■ DESCRIPTION OF THE TASK ■
Only the lines below, from the one with "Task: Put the" through the one with "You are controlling", are to be written out, exactly.

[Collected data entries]
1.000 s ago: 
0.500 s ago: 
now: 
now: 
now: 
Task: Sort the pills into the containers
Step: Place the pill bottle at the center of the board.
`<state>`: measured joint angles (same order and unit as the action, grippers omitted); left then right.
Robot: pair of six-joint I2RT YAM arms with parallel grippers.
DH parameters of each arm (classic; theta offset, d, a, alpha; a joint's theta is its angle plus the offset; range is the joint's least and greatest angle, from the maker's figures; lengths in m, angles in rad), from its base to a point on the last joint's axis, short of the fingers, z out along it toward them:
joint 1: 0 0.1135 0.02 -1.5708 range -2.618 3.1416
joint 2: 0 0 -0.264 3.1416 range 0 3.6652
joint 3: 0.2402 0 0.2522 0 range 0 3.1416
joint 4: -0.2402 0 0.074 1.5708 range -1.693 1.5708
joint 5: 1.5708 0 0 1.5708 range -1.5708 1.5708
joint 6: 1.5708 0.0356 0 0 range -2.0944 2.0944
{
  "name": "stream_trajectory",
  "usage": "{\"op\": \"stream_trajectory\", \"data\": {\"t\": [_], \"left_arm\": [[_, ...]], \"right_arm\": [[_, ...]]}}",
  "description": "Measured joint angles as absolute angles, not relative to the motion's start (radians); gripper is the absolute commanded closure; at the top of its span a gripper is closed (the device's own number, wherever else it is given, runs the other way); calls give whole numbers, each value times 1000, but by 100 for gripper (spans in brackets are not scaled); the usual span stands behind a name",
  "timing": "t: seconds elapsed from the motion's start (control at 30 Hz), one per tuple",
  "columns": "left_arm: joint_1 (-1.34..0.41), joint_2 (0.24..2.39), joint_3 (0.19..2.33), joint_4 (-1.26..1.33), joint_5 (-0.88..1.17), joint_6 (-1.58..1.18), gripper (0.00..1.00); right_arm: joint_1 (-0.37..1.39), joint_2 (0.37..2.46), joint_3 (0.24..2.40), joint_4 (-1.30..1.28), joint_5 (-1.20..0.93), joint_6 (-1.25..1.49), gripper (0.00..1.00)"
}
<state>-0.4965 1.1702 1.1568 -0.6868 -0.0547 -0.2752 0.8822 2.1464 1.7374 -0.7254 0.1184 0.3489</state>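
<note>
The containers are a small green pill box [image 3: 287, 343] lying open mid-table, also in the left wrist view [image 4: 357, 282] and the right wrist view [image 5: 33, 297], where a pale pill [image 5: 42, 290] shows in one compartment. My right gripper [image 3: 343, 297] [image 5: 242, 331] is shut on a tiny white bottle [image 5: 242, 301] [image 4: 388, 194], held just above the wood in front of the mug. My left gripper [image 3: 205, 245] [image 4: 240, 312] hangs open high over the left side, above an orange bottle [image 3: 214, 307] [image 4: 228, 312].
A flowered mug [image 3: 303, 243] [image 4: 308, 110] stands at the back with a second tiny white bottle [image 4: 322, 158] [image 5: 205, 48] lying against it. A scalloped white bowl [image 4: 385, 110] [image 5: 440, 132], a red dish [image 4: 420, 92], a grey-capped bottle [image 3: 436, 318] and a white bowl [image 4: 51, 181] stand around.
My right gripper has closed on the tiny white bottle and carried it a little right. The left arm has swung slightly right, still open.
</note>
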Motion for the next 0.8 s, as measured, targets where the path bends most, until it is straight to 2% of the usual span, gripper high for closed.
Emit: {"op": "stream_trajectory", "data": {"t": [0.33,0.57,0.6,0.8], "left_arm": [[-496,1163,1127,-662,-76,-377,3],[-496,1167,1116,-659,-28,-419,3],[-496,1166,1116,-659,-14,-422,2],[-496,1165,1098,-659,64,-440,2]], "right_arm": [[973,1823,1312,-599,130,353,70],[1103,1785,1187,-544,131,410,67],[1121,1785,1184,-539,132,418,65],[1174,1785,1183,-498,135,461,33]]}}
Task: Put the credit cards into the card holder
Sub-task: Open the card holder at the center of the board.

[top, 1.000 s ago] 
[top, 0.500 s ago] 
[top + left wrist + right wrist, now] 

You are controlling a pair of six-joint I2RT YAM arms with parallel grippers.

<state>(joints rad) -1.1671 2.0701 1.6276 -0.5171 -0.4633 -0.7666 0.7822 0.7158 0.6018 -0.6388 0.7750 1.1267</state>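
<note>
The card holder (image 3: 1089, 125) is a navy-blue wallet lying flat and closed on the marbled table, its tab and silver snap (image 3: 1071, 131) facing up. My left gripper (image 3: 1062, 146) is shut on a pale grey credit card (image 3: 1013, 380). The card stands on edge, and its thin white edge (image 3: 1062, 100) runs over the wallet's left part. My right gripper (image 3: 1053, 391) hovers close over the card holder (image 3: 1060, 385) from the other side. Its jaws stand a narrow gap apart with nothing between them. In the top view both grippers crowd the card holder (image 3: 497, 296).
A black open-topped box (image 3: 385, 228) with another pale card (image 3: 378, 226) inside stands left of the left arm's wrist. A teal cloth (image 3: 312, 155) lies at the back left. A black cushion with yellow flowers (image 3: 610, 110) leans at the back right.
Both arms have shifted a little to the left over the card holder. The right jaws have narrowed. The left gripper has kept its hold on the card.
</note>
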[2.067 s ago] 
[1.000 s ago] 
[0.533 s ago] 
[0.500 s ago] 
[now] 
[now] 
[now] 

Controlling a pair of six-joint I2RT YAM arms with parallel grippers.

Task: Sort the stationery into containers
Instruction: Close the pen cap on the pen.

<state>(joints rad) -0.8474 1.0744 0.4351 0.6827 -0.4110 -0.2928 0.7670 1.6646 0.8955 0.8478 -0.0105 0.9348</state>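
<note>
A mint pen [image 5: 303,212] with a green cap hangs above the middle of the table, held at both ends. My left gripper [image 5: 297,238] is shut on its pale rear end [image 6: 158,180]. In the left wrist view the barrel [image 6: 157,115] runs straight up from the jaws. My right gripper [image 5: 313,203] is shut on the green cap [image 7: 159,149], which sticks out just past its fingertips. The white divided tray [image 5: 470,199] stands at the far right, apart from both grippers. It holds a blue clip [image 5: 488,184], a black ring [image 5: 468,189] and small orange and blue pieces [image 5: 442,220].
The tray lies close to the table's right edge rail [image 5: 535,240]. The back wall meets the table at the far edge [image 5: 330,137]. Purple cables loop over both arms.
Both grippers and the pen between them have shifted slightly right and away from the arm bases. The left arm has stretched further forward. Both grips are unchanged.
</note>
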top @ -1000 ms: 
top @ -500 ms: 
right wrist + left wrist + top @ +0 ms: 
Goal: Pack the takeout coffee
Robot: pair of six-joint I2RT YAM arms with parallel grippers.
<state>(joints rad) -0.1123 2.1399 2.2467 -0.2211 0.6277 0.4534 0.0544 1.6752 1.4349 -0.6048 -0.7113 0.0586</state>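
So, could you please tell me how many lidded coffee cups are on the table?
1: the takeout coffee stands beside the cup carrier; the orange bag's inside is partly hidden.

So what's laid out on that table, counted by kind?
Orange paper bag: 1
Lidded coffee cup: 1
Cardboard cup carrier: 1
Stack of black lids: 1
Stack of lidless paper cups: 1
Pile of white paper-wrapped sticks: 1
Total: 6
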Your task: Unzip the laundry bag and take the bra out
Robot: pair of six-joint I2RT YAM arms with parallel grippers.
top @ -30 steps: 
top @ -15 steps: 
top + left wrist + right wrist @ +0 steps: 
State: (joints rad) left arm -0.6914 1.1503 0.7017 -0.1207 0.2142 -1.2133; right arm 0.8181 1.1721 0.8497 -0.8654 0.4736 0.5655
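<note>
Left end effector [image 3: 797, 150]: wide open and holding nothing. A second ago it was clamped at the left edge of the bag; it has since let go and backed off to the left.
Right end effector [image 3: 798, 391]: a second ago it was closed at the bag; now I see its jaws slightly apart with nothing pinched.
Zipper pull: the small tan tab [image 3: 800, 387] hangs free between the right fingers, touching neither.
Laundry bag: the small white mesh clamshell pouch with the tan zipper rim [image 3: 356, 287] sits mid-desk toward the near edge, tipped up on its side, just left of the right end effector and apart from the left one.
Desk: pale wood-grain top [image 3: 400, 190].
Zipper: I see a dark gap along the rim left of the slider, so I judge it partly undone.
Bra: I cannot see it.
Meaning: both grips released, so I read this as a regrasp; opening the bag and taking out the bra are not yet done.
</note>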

■ RESPONSE AREA ■
Task: Put the credit cards into the card holder
Sub-task: Open the card holder at the center of the board.

[top, 1.000 s ago] 
[top, 0.500 s ago] 
[top + left wrist + right wrist, now] 

You are controlling a pair of six-joint I2RT YAM arms with parallel grippers.

No additional lines are needed for this answer.